Illegal border crossing is a significant — and dangerous — problem for many Zimbabwean communities living on the South African border.

Some locals make it through, but others are robbed or raped by omalayitsha (people who assist border jumpers).

Crocodiles in the Limpopo River are also a threat.

Sate-owned Chronicle reported that Mphoko showed pupils at a school in Bubi district in southern Zimbabwe some photos of people attacked during xenophobic violence in South Africa.

Mphoko said: “If you’re a girl, omalayitsha will detain you at their house… They’ll hire you to their friends and by the time they recoup their money you would have fallen sick and come back home in a coffin carrying flowers on your chest.”

A report released last year showed many Zimbabwe boys in Chikombedzi, Mwenezi and other areas left home after primary school to jump the border in search of jobs.

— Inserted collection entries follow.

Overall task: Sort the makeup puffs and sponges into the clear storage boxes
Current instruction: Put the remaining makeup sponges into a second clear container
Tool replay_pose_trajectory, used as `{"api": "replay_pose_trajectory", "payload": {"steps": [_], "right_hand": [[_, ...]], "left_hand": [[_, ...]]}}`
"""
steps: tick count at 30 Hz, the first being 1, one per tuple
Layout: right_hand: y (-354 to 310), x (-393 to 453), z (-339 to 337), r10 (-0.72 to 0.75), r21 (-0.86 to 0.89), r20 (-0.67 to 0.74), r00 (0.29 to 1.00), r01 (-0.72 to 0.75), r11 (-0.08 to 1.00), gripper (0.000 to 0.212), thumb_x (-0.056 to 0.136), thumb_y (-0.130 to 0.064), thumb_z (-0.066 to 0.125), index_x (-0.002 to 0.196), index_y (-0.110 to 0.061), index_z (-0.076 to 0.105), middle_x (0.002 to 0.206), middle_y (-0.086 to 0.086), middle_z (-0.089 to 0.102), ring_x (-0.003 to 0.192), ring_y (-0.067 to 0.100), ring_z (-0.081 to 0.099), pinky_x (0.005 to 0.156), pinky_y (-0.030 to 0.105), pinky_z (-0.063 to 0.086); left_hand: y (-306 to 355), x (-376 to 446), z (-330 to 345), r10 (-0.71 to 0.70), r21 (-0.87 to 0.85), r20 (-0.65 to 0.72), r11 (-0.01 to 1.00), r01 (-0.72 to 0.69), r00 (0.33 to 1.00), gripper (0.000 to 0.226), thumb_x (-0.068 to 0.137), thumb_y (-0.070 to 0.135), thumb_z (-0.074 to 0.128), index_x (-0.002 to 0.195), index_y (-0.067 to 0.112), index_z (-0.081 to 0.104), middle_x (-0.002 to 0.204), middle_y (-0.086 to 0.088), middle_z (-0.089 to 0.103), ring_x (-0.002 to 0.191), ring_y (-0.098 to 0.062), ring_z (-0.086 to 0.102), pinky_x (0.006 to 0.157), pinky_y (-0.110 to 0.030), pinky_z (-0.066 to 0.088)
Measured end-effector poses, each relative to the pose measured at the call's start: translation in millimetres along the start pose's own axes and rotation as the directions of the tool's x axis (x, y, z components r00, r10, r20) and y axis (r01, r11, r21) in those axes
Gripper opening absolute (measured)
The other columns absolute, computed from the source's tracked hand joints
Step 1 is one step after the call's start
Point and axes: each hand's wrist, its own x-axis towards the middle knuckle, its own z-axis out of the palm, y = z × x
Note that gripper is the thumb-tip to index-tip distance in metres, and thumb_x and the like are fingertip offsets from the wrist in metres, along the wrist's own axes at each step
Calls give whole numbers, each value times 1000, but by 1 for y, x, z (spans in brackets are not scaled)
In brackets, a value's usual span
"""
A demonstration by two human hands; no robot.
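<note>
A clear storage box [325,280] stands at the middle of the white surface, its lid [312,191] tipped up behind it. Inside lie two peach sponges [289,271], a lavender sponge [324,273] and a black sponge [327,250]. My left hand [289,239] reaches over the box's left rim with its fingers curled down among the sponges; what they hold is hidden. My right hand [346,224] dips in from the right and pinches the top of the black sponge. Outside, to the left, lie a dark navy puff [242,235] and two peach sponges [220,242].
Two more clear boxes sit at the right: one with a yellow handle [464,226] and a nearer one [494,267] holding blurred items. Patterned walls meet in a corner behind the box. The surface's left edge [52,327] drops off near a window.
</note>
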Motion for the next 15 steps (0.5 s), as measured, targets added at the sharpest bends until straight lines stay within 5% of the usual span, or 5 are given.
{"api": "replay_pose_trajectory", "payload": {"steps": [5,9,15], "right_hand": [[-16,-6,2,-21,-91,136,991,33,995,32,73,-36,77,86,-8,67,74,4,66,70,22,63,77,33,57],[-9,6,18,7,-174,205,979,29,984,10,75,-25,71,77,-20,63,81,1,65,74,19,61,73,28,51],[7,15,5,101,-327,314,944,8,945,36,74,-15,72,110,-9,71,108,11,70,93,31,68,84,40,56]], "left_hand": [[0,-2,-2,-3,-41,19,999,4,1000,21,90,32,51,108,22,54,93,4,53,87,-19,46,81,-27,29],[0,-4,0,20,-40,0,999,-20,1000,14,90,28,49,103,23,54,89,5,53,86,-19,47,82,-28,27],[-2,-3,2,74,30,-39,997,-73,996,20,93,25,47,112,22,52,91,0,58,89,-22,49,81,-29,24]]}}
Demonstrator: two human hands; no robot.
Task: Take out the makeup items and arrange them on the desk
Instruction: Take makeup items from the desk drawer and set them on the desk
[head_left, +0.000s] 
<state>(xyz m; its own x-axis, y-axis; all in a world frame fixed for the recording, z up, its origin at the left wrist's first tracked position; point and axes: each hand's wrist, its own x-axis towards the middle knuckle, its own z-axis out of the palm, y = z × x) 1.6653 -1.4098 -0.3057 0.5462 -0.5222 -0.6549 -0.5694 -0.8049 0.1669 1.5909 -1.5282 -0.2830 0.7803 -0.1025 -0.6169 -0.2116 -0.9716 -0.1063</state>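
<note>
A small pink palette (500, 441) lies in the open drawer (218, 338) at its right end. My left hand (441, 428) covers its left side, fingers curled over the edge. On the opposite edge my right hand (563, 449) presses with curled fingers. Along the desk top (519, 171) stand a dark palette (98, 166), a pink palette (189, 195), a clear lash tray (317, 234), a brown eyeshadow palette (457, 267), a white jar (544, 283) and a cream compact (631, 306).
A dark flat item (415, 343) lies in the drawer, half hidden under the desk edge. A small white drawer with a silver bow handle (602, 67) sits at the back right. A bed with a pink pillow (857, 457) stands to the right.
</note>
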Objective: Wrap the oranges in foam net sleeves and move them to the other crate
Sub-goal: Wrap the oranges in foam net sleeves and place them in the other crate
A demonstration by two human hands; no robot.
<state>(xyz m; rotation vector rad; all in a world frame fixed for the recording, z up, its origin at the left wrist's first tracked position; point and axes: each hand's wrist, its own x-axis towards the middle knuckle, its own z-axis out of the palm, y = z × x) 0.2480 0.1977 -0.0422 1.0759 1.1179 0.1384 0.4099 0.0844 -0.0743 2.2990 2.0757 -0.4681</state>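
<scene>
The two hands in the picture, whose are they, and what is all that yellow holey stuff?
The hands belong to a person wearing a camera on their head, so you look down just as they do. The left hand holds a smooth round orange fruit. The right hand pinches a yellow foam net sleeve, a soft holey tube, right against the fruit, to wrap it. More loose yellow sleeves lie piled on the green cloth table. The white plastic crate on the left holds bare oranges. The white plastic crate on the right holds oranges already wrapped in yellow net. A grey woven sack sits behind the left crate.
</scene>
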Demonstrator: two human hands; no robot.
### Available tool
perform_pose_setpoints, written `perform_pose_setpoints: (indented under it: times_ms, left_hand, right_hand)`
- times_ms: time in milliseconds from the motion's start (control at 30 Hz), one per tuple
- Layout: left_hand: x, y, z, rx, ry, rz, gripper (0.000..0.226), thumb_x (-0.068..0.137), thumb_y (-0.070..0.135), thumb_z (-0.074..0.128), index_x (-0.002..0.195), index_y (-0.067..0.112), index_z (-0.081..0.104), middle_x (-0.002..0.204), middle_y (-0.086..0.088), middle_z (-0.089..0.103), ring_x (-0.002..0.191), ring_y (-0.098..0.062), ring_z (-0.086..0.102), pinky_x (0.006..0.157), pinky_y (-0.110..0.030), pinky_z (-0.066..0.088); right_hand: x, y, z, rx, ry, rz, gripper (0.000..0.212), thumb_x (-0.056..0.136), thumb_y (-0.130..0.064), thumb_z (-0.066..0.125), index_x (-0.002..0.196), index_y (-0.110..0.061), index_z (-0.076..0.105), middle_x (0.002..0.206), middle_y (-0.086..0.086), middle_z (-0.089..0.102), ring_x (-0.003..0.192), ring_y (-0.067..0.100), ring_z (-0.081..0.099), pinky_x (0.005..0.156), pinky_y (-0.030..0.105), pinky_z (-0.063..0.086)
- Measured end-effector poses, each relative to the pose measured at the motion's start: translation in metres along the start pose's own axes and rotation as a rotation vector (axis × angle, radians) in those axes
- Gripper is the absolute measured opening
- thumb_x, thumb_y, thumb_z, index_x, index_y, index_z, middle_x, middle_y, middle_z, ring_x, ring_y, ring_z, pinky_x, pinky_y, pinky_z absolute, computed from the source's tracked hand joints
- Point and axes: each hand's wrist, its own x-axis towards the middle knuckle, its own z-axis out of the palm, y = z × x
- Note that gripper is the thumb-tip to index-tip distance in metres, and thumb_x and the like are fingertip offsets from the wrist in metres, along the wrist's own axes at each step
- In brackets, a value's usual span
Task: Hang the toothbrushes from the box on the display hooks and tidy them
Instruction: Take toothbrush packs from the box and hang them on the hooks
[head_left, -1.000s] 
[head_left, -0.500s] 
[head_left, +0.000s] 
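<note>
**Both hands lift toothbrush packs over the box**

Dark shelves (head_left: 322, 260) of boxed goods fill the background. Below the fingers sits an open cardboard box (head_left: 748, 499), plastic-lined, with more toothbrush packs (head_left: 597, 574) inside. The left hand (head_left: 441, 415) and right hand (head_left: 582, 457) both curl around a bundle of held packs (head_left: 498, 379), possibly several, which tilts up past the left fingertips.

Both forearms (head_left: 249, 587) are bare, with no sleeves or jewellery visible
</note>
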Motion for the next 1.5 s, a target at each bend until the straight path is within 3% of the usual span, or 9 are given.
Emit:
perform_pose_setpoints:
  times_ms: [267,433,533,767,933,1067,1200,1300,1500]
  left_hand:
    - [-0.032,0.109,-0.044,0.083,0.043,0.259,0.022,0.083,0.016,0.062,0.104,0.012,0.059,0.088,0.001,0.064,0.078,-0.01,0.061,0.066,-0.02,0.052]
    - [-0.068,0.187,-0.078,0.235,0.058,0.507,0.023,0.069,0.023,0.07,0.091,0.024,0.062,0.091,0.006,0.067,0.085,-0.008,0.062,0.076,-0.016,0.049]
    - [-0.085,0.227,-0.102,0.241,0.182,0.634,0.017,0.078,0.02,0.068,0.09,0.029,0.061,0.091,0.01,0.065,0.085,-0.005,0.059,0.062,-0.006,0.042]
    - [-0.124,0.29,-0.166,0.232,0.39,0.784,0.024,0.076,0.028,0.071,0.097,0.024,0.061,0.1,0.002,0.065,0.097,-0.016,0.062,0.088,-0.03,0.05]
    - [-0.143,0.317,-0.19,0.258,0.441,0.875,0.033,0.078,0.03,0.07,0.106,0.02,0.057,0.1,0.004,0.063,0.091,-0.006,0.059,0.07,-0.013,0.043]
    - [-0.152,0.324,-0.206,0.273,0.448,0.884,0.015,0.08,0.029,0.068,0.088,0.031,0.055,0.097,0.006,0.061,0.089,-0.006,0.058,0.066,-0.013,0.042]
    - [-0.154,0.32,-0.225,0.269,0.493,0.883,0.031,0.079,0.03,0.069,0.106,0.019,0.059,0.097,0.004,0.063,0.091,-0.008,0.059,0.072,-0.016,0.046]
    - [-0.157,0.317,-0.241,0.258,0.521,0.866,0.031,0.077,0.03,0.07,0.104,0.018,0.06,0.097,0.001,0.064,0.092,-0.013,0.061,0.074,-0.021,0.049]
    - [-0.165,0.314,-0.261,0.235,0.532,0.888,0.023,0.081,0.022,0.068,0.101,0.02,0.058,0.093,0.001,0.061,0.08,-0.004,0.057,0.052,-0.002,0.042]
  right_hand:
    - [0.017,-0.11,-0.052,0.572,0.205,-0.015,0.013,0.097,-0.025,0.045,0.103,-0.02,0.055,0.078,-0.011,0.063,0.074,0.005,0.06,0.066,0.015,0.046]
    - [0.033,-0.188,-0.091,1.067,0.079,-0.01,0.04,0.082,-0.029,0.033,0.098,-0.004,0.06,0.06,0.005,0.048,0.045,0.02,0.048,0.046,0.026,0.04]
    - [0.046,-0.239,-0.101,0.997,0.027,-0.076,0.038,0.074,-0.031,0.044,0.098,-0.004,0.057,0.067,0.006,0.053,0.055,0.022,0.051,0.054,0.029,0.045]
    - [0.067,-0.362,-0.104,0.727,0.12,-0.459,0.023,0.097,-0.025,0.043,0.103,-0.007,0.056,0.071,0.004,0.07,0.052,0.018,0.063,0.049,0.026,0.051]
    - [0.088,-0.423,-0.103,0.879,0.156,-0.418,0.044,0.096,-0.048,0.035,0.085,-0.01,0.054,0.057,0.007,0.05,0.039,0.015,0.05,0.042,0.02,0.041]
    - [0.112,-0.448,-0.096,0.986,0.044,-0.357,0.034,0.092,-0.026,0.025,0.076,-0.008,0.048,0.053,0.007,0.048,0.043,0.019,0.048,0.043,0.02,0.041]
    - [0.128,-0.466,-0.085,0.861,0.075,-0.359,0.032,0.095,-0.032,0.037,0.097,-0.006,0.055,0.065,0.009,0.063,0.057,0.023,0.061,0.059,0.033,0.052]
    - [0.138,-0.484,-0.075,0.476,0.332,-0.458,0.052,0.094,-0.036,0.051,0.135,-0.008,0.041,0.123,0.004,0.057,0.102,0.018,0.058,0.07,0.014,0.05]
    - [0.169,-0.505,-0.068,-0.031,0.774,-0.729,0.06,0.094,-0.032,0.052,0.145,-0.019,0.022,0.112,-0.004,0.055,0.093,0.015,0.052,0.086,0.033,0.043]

An online commentator calling himself Jack said: “How bout the two million jobs you promised? Then we can stay.”

The ruling party promised to create 2 million jobs in the run-up to the July 2013 elections, which President Robert Mugabe won.

This is not the first time Mphoko has spoken out publicly against illegal migration to South Africa.

In June last year he said it hurt him as ambassador to see the number of Zimbabweans being sent home in coffins, putting the figure at about 30 every week.